**Exercise description**
Scan the material and copy out each line where the word "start" occurs.

**Given material**
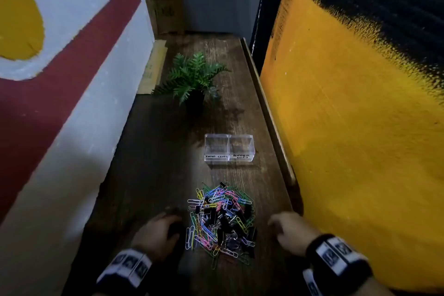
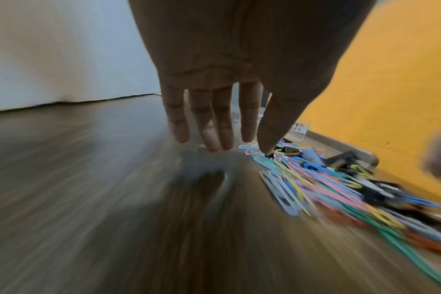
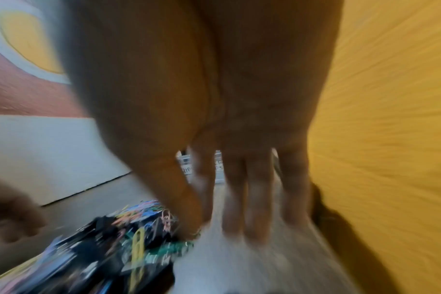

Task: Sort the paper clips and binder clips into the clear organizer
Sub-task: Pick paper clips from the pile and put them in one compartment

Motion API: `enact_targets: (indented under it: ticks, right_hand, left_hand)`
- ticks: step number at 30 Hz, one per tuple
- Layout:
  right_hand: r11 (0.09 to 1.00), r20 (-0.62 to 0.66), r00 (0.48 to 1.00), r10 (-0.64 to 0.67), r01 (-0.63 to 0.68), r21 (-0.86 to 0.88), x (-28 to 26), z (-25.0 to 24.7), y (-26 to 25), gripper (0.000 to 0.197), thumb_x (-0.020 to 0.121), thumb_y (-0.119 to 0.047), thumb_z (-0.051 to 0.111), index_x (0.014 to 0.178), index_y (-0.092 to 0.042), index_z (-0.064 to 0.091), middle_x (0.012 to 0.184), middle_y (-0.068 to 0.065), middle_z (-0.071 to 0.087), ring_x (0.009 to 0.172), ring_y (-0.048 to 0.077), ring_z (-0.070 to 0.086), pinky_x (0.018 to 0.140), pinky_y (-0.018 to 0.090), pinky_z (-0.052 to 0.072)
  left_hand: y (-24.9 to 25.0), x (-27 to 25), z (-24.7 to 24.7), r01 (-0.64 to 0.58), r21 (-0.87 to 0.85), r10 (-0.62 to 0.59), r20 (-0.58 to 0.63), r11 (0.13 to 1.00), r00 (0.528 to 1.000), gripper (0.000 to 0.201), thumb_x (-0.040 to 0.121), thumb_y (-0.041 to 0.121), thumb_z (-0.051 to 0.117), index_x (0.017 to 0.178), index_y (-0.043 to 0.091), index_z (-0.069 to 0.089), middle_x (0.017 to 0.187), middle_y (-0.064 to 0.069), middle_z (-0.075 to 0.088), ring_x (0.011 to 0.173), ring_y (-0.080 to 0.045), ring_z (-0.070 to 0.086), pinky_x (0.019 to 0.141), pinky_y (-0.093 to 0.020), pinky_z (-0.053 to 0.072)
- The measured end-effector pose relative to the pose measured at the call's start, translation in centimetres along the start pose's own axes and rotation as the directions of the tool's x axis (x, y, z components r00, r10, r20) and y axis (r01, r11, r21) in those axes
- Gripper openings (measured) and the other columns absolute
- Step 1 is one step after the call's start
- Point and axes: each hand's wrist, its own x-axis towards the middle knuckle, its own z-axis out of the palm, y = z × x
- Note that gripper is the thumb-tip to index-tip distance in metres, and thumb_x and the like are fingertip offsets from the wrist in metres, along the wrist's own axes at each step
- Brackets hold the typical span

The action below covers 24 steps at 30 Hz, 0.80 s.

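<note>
Bare wooden table [image 1: 149,151] between clip pile [image 1: 222,221] and clear organizer [image 1: 229,148].

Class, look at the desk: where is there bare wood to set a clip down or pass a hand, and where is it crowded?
Bare wood lies between the pile and the organizer, left of the organizer toward the wall, and between the organizer and the plant. It is crowded at the pile, flanked by the left hand and the right hand.

Tabletop [image 1: 153,151]: clips [image 1: 221,218], organizer [image 1: 229,148], plant [image 1: 192,77]
</note>
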Motion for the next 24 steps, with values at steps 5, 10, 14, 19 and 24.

**Task output**
- The measured end-effector pose relative to the pose measured at the call's start, translation in centimetres along the start pose's own axes and rotation as the directions of the tool's x axis (x, y, z components r00, r10, r20) and y axis (r01, r11, r21) in those axes
- Step 1 is one step after the call's start

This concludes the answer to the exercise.